Strukturwandel als Qualifikationsmaßnahme
An sich ist das für ein deutsches Unternehmen eine große Chance, denn der erwähnte Strukturwandel des Energiesektors verlief bislang in Deutschland stärker als in den meisten anderen Ländern. Die beteiligten Unternehmen sind daher in ihren Erfahrungen den Akteuren anderer Länder voraus. Man könnte sagen, dass der rapide Strukturwandel in unserem Sektor wie eine Qualifikationsmaßnahme wirkt. Nie wurden – so würde ich behaupten – in unserem Sektor in so kurzer Zeit so umfassende Kompetenzen aufgebaut. Diese beziehen sich nicht allein auf die effiziente Errichtung von Erneuerbaren-Kapazitäten, sondern auch auf Bereiche wie IT und die damit einhergehende Digitalisierung, ohne die ein individualisierter Endkundenmarkt in einem durch volatile Erneuerbare geprägten System nicht denkbar wäre. Die Qualifikation bezieht sich daneben auch auf den Aufbau von moderner Infrastruktur wie Gleichstromleitungen oder smarten Verteilnetzen. Das Problem ist nur: derzeit droht die Energiewende zu stagnieren. Grund ist ein Gemenge aus Komplexität (das neue EEG hat mit Erläuterungen etwa 200 Seiten), Regelungsdefiziten (die gesetzlichen Grundlagen der Digitalisierung der Energiewende stehen in Wirklichkeit noch aus), Kosten-, Verteilungs- und Akzeptanzfragen. Gleichzeitig hat man gelegentlich den Eindruck, dass das Ambitionsniveau sinkt. Die geplanten Ausschreibungsmengen für Onshore-Windenergie wird man nur schwerlich als ehrgeizig bezeichnen können.

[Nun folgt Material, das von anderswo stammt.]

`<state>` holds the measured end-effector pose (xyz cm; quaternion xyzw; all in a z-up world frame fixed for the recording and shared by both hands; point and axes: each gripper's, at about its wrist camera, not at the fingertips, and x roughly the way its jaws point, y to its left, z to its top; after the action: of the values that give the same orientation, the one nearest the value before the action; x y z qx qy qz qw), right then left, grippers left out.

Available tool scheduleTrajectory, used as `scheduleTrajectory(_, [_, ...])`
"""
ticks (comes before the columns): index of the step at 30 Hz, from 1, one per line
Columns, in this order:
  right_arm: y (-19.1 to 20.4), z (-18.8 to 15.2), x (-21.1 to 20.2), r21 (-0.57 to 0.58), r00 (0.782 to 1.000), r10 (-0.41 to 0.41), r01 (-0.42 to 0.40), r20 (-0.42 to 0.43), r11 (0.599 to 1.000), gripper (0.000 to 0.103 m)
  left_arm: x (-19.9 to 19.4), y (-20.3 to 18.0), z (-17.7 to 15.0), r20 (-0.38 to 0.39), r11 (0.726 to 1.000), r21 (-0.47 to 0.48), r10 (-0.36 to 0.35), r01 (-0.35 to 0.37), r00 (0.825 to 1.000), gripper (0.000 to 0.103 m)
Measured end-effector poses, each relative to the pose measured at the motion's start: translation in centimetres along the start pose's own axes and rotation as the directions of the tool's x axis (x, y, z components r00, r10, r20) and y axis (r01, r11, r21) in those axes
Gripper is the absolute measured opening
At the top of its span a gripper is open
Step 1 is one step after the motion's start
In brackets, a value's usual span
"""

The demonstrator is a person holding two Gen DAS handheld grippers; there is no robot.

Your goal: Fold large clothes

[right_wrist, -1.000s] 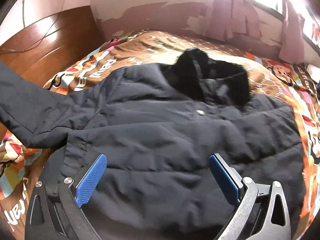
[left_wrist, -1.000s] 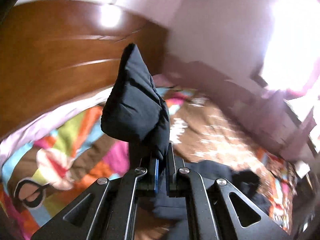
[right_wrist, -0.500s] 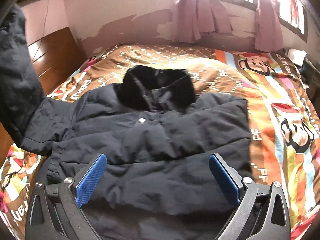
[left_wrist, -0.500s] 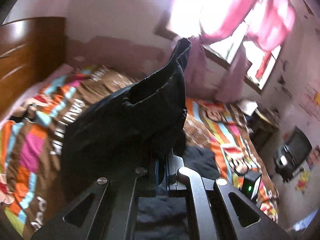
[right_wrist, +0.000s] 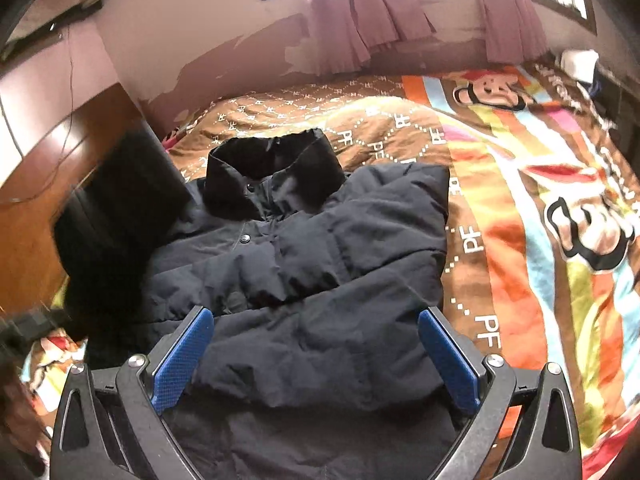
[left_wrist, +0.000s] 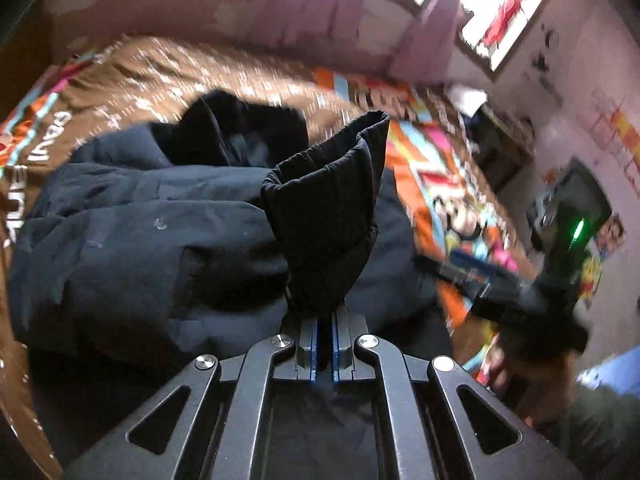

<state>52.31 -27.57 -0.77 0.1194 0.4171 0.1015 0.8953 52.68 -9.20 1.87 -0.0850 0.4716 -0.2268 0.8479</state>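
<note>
Nearest us in the left view, our left gripper (left_wrist: 324, 320) is pinched closed on the sleeve (left_wrist: 328, 216), whose cuff stands up over the jacket (left_wrist: 140, 240). Only this view shows the right gripper from outside (left_wrist: 516, 292), blurred, off to the right. In the right view, our right gripper (right_wrist: 316, 344) is spread wide and holds nothing, poised over the jacket's lower half. The jacket lies front up on the bedspread (right_wrist: 520, 220), collar (right_wrist: 272, 172) toward the wall. Only here do we see the headboard (right_wrist: 48, 184) at left and the curtains (right_wrist: 360, 12) at the far wall.
</note>
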Motion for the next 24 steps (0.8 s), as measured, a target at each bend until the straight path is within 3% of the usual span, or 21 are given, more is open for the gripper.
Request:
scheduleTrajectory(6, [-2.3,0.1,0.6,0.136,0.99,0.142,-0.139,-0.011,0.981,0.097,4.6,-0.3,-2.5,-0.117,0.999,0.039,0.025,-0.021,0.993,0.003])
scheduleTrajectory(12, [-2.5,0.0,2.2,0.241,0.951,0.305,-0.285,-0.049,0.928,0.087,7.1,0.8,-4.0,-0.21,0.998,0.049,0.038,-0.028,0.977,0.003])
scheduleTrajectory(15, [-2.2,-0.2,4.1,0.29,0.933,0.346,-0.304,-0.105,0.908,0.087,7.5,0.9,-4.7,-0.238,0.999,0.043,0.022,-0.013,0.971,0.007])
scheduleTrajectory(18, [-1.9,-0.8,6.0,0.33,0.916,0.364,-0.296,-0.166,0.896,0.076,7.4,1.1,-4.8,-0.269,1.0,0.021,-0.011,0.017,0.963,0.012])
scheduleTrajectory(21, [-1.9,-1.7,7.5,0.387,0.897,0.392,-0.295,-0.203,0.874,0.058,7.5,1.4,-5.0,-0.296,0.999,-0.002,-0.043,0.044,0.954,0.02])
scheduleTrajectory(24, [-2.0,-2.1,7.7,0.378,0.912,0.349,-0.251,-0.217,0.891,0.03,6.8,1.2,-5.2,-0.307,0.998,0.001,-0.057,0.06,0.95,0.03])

Den Anschluss nicht verlieren

Damit komme ich zu der globalen Dimension der Energiewende. Viele Länder machen mittlerweile ihre eigenen Energiewenden und könnten dabei deutsche Unterstützung gut brauchen. Ein wesentlicher Grund für diese globale Dimension ist gleichzeitig einer der Hauptbeiträge Deutschlands zum Klimaschutz: Die Kostensenkungen bei Erneuerbaren. Die Internationale Energie Agentur erwartet, dass 60% der neuen Stromerzeugungskapazitäten global bis 2040 Erneuerbare sein werden; Indien hat soeben sein Ausbauziel für PV auf 40 GW bis 2020 verdoppelt. Deutsche Unternehmen mit ihren heimischen Erfahrungen sollten an sich in einer idealen Ausgangsposition sein, diese Chancen aus der globalen Energiewende nun zu nutzen, indem sie ihre Erfahrungen exportieren – in Bereichen wie dem Aufbau der Erneuerbaren, der dazu erforderlichen Infrastruktur, und der Digitalisierung. Wichtig wird nun nur sein, dass Deutschland selbst nicht den Anschluss verliert. Dann hat die Welt zwar weiterhin den Nutzen, denn umgesetzt werden die Pläne auf jeden Fall – nur Deutschland hat keinen entsprechenden Anteil daran.